That's basically a tenfold difference.

SPEAKER_00

Yeah. And I'd love to see that replicated. That's almost hard to believe. I'd love to see that replicated in another study. The weakness of this paper really is that there were only 29 and 27 patients in the two groups. But if this is true or even some trend to that large of a difference, it does go a long way to advancing care for gestational diabetes because previously we failed to see robust improvements in fetal macrosomia in particular with insulin as a control for diabetes. We've seen most of it in diet and exercise, but once you initiate insulin therapy, the benefit tends to go away. And now, of course, I wonder if that's because the people who were diet and controlled, you've told that you've educated them about their diet and you've asked them to exercise. And do if they get sugars controlled, they've done that quickly.

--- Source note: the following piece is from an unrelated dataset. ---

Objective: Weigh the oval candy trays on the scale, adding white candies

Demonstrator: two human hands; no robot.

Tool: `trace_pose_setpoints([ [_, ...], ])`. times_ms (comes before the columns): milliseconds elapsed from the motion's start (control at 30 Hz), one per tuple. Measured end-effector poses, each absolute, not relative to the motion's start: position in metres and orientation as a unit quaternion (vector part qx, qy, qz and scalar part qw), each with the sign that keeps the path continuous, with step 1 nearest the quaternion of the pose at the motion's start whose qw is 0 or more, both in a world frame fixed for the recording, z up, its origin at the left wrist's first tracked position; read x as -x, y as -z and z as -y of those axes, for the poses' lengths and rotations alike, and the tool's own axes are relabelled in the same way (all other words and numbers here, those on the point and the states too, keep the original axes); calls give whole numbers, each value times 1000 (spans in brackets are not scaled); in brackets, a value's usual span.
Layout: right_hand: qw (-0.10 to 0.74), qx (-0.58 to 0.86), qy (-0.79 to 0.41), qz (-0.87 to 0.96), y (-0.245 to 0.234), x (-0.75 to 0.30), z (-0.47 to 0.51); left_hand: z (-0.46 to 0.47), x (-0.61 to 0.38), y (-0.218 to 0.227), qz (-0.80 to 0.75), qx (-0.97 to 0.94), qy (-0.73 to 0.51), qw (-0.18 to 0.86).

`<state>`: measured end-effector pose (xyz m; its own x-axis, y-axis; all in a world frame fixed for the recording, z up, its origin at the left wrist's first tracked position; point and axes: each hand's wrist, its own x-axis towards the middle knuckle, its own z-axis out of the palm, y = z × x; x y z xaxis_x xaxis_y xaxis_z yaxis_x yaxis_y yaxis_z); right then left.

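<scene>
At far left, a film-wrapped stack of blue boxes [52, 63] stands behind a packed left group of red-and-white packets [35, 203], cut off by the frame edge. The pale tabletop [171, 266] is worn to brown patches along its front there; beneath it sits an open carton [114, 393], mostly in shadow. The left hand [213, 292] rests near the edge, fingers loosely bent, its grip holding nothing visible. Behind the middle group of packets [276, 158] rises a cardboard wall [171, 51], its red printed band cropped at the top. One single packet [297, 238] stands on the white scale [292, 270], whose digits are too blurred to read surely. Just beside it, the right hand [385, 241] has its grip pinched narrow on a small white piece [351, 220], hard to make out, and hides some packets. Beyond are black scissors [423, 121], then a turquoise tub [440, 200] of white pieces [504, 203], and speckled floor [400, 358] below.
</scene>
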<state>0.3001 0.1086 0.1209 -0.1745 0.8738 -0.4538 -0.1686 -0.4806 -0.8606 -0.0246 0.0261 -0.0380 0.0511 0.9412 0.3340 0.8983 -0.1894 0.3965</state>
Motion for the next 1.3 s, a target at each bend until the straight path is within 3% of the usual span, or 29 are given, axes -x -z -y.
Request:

They've gone home and adjusted what they eat and they've achieved euglycemia very quickly, whereas we have been, as you said, slowly rolling on the insulin therapy. And so maybe that's a difference. I would love to see this replicated.

SPEAKER_02

Yeah, and even if a future study doesn't show as significant of a difference in the macrosomia or large gestational age babies, it still makes a lot of sense to empower patients to adjust their own insulin. Clearly, it didn't seem like there's any harms here.

SPEAKER_00

Right. And I think non-diabetic doctors, people other than me and Stephen Gabby, have always been afraid of insulin. And that there's been this very conservative approach where insulin doses are increased by maybe only 10% at a time. And then that might only be happening every week or ever even two weeks, depending on how often you see them. And these patients should be able to achieve good glucose control very rapidly if they're just empowered to do it. And that's what this study affirms.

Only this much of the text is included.